L’apparence très démodée de ce dernier, son épaisse tignasse de cheveux poivre et sel, ses grosses lunettes rectangulaires, sa veste en cuir noir trop grande, comme ses préférences musicales datées (des chants militaires de l’époque de la guerre au Yémen passant dans sa voiture) s’accordent bien avec le scénario : elles accentuent le contraste entre ce vieux policier un peu dépassé et son supérieur, plus jeune, plus moderne, plus ambitieux. Cet ancrage dans le passé constitue également un manifeste hommage aux films policiers, mais le trait pourra sembler parfois un peu trop appuyé.

Ambiance carcérale

La tension propre aux personnages principaux est habilement renforcée par la bande sonore — classique, mais efficace — et surtout par le cadre du film. La Conspiration du Caire se déroule pour l’essentiel à l’intérieur de l’université Al-Azhar — faute de pouvoir tourner en Égypte, c’est la mosquée Süleymaniye d’Istanbul qui sert de cadre au film —, dans une ambiance qui rappelle beaucoup les films de prison. Le film n’est pas à proprement parler un huis clos puisque les différents protagonistes quittent à intervalles plus ou moins réguliers l’université, sans que l’on ne sache d’ailleurs s’ils en ont véritablement le droit. Probablement en raison de contraintes pratiques, à savoir l’impossibilité pour Tarik Saleh de tourner son film au Caire, les décors extérieurs apparaissent quelque peu limités et redondants. Ainsi, ces scènes sont toujours filmées par des plans très resserrés, souvent dans l’habitacle d’un véhicule et de nuit. Le réalisateur parvient toutefois à en tirer profit puisqu’en découle à la fois un sentiment de désorientation, que l’on partage avec ce jeune Adam issu d’un petit village et qui se retrouve ballotté avec son sac à dos de lycéen d’un lieu à un autre de cette gigantesque mégapole du Caire, et un sentiment d’étouffement provoqué par le fait que l’on ne distingue jamais clairement quoi que ce soit de cette ville.

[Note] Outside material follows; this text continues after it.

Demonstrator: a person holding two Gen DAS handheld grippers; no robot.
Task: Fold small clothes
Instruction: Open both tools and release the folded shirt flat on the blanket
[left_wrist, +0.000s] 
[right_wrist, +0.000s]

À l’intérieur même d’Al-Azhar, Tarik Saleh construit un contraste saisissant entre des lieux qui sont très clos : les bureaux exigus des cheikhs, les dortoirs surpeuplés et bruyants, l’escalier étroit et sombre d’un minaret, et d’autres espaces nettement plus ouverts, comme la grande salle de prière ou la très vaste cour principale. La mise en scène accentue cette dimension carcérale : les scènes dans les lieux clos sont souvent filmées en plans relativement resserrés et, lorsqu’il est dans le dortoir, Adam est généralement vu à travers le grillage de son lit, dans un parallélisme évident avec les barreaux d’une cellule. Quand les personnages se trouvent au balcon du minaret qui surplombe la cour, offrant la possibilité d’observer — voire de surprendre — tout ce qui s’y passe, c’est plutôt le panoptique qui est convoqué3.

La cour elle-même est d’ailleurs le théâtre de plusieurs scènes marquantes, à l’instar de celle qui voit s’affronter indirectement deux cheikhs instruisant chacun leur groupe d’étudiants et dont la rivalité est mise en scène par différentes techniques cinématographiques telles que la construction de dialogues parallèles qui semblent se répondre, ou encore les prises de vues s’apparentant à une succession de champs-contrechamps.

S’il n’est sans doute pas exempt de défauts, La Conspiration du Caire s’avère donc une œuvre de fiction tout à fait prenante et maîtrisée.

1Depuis l’annulation à la dernière minute des autorisations de tournage de son film Le Caire Confidentiel en 2015 et les menaces proférées par les services de sécurité, Tarik Saleh n’est plus retourné en Égypte.

2Primé lors de multiples festivals (grand prix dans la catégorie cinéma du monde du Festival du film de Sundance, grand prix du Festival international du film policier de Beaune, etc.) en 2017, Le Caire Confidentiel réalise environ 400 000 entrées en France.

3Le panoptique est un dispositif architectural qui permet de surveiller, à partir d’un point central, tous les occupants d’un lieu sans que ces derniers ne puissent savoir s’ils sont observés ou non. Il est imaginé à la fin du XVIIIe siècle par le Britannique Jeremy Bentham pour un usage carcéral.